_WORK TO COMPLETE_: In exact form, set down only those lines of the material that run from its first line to the line with "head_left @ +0", inclusive.
╭─ DATA PROVIDED
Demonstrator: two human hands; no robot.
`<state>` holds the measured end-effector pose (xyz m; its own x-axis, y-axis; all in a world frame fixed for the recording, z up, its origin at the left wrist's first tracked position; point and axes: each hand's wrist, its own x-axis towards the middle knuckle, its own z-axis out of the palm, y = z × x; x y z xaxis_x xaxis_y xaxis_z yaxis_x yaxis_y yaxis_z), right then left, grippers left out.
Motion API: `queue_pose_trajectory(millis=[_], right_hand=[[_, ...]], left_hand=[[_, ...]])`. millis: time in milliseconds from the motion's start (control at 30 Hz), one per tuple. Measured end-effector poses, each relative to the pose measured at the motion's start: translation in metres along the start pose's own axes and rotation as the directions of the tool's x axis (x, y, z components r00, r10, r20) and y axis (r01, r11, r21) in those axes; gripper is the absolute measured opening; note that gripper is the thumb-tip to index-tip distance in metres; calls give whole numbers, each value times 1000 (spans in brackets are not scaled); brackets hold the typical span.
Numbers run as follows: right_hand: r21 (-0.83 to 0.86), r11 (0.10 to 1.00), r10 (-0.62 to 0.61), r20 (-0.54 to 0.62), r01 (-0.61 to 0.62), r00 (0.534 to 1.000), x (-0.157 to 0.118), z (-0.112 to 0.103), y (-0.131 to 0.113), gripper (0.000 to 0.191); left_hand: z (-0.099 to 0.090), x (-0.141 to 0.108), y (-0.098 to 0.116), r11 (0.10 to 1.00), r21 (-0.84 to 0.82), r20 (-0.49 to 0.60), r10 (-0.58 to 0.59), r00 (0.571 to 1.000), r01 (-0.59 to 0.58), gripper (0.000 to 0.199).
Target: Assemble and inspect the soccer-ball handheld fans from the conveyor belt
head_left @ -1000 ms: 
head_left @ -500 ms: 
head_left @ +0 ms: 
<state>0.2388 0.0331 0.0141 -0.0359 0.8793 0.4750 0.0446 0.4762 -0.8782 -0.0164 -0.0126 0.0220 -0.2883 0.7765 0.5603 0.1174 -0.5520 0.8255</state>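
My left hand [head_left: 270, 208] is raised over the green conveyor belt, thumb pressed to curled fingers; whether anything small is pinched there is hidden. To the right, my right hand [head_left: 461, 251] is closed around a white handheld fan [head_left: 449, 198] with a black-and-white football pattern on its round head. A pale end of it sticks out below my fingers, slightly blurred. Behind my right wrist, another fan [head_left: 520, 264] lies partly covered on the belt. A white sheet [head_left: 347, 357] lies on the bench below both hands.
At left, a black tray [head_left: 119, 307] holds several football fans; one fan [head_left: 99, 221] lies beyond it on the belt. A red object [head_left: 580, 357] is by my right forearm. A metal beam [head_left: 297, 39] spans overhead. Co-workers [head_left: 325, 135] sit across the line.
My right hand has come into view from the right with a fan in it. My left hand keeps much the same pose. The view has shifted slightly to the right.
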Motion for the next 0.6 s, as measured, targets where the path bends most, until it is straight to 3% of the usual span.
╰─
_FINAL ANSWER_:
Demonstrator: two human hands; no robot.
`<state>` holds the measured end-effector pose (xyz m; its own x-axis, y-axis; all in a world frame fixed for the recording, z up, its origin at the left wrist's first tracked position; point and axes: each hand's wrist, its own x-axis towards the middle knuckle, its own z-axis out of the palm, y = z × x; x y z xaxis_x xaxis_y xaxis_z yaxis_x yaxis_y yaxis_z), right then left, grippers left out.
Motion API: `queue_pose_trajectory(millis=[_], right_hand=[[_, ...]], left_hand=[[_, ...]])`. millis: time in milliseconds from the motion's start (control at 30 Hz), one per tuple. Measured end-effector poses, each relative to the pose measured at the motion's start: translation in metres along the start pose's own axes and rotation as the directions of the tool's x axis (x, y, z components r00, r10, r20) and y axis (r01, r11, r21) in those axes; gripper is the absolute measured opening; note that gripper is the thumb-tip to index-tip distance in metres; calls give whole numbers, each value times 1000 (spans in brackets are not scaled); brackets hold the typical span.
Numbers run as follows: right_hand: r21 (-0.83 to 0.86), r11 (0.10 to 1.00), r10 (-0.62 to 0.61), r20 (-0.54 to 0.62), r01 (-0.61 to 0.62), r00 (0.534 to 1.000), x (-0.157 to 0.118), z (-0.112 to 0.103), y (-0.131 to 0.113), gripper (0.000 to 0.191); left_hand: z (-0.099 to 0.090), x (-0.141 to 0.108), y (-0.098 to 0.116), r11 (0.10 to 1.00), r21 (-0.84 to 0.82), r20 (-0.49 to 0.60), r10 (-0.58 to 0.59), r00 (0.571 to 1.000), r01 (-0.59 to 0.58), gripper (0.000 to 0.199).
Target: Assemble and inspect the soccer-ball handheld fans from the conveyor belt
head_left @ -1000 ms: 
head_left @ -500 ms: 
head_left @ +0 ms: 

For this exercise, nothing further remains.